## Requirement
When the line with "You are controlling" comes up, set it down and every later line to the end of the data, exactly and without pictures.

[Saved data entries]
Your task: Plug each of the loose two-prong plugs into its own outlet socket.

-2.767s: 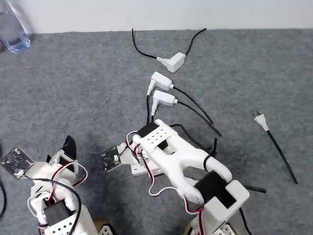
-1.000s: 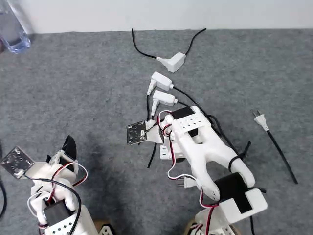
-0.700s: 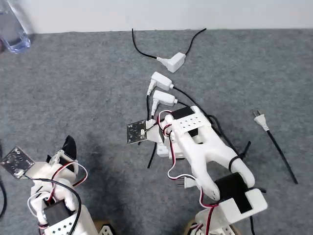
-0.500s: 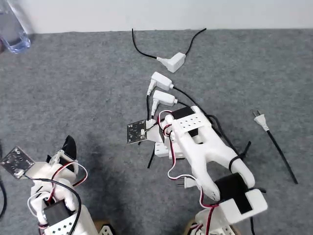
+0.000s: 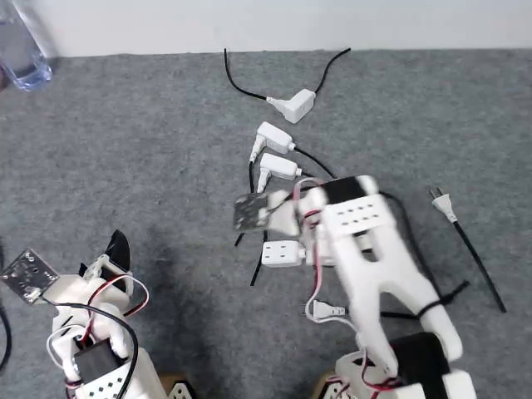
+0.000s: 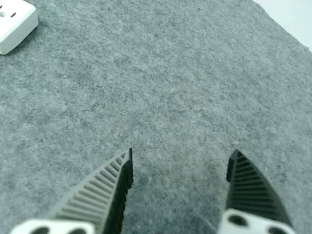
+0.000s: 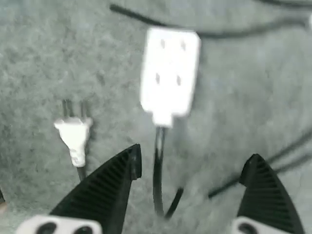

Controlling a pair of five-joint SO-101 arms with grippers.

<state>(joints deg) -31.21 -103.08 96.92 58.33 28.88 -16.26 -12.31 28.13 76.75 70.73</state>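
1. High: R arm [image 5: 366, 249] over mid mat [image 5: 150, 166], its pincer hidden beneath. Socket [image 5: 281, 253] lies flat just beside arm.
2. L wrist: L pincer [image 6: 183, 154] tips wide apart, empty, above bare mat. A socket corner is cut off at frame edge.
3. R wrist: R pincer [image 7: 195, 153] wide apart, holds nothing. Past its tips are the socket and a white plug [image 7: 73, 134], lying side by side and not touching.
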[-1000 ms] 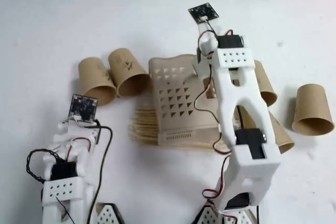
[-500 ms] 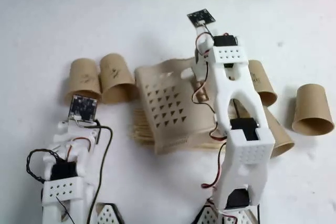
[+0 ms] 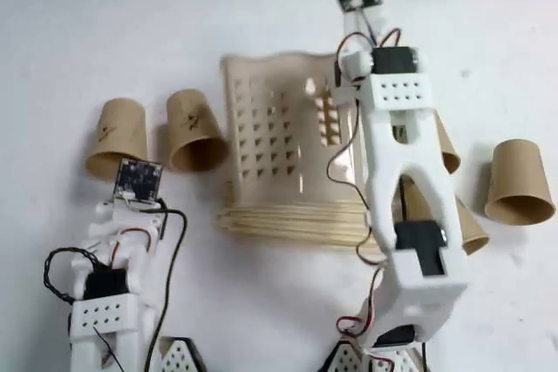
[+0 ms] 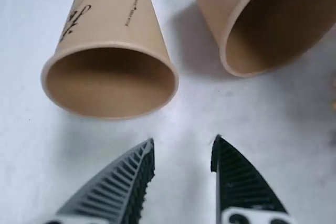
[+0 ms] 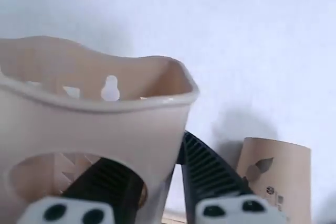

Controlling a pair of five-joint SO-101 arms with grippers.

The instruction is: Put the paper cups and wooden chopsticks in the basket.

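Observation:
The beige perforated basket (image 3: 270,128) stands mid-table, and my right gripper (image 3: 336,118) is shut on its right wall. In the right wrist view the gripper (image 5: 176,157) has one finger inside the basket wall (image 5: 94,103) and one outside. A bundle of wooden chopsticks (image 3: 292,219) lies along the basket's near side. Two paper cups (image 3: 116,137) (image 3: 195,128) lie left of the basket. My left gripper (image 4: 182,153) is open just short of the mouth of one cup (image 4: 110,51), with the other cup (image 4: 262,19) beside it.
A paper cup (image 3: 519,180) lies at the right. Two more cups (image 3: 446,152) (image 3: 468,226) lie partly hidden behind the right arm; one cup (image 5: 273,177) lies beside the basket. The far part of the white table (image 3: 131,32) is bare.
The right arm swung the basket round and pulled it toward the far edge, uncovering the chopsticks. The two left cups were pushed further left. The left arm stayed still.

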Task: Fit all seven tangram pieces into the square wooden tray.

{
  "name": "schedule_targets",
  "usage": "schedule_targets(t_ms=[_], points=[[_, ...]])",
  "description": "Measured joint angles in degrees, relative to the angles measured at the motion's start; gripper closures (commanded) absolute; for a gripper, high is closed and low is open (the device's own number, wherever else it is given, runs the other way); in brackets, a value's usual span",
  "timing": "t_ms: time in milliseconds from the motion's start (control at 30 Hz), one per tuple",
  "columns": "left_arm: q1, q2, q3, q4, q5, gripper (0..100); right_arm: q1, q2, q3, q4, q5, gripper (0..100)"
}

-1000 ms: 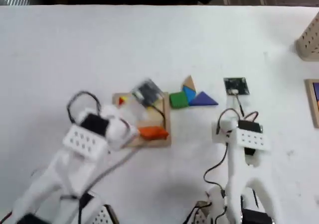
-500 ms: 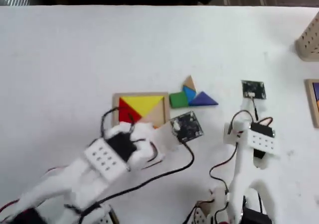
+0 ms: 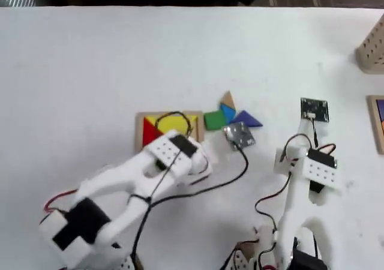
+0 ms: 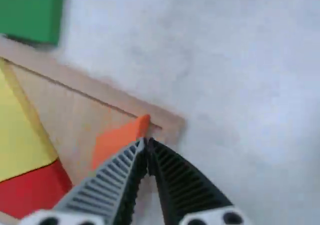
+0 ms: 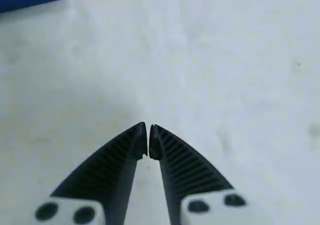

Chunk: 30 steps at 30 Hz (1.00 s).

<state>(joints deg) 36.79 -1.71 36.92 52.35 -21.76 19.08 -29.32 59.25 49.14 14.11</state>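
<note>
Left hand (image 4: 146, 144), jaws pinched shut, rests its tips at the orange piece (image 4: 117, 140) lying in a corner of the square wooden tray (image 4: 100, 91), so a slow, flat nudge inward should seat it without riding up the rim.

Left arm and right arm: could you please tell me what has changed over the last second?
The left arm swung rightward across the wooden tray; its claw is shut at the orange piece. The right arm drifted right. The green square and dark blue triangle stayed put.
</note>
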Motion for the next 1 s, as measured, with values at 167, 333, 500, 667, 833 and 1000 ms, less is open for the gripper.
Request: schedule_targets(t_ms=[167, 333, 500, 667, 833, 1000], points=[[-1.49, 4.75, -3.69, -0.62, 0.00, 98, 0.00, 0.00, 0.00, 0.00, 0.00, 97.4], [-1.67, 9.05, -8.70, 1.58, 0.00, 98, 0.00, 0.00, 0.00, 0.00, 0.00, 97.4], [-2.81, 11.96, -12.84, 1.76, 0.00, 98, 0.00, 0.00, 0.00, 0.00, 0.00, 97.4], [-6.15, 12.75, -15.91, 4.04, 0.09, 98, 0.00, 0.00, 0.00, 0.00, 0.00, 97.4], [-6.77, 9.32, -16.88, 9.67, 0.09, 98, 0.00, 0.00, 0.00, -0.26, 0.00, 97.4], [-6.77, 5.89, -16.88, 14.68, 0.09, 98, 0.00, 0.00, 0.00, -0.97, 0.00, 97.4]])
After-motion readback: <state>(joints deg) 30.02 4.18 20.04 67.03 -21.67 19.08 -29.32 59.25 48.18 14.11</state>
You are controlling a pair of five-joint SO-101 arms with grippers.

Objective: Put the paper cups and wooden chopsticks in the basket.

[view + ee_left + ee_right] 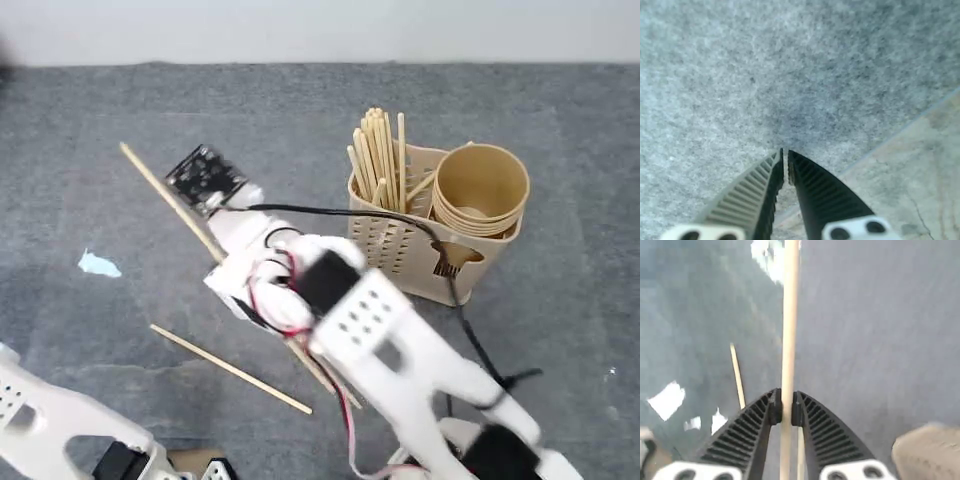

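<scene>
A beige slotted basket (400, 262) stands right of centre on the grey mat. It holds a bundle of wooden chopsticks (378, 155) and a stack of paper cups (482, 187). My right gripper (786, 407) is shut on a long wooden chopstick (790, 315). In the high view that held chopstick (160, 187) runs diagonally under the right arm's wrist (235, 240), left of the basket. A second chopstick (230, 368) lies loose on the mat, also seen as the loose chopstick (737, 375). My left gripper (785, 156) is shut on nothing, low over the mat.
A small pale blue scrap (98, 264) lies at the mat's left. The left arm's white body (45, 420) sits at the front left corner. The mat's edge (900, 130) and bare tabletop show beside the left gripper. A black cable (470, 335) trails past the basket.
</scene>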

## Expected answer
You are controlling a pair of five-joint SO-101 arms with grippers.

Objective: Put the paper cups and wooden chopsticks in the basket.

[view + ee_left + ee_right] 

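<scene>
A beige slotted basket (400, 262) stands right of centre on the grey mat. It holds a bundle of wooden chopsticks (378, 155) and a stack of paper cups (482, 187). My right gripper (786, 407) is shut on a long wooden chopstick (790, 315). In the high view that held chopstick (160, 187) runs diagonally under the right arm's wrist (235, 240), left of the basket. A second chopstick (230, 368) lies loose on the mat, also seen as the loose chopstick (737, 375). My left gripper (785, 156) is shut on nothing, low over the mat.
A small pale blue scrap (98, 264) lies at the mat's left. The left arm's white body (45, 420) sits at the front left corner. The mat's edge (900, 130) and bare tabletop show beside the left gripper. A black cable (470, 335) trails past the basket.
</scene>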

For this exercise, the work is now complete.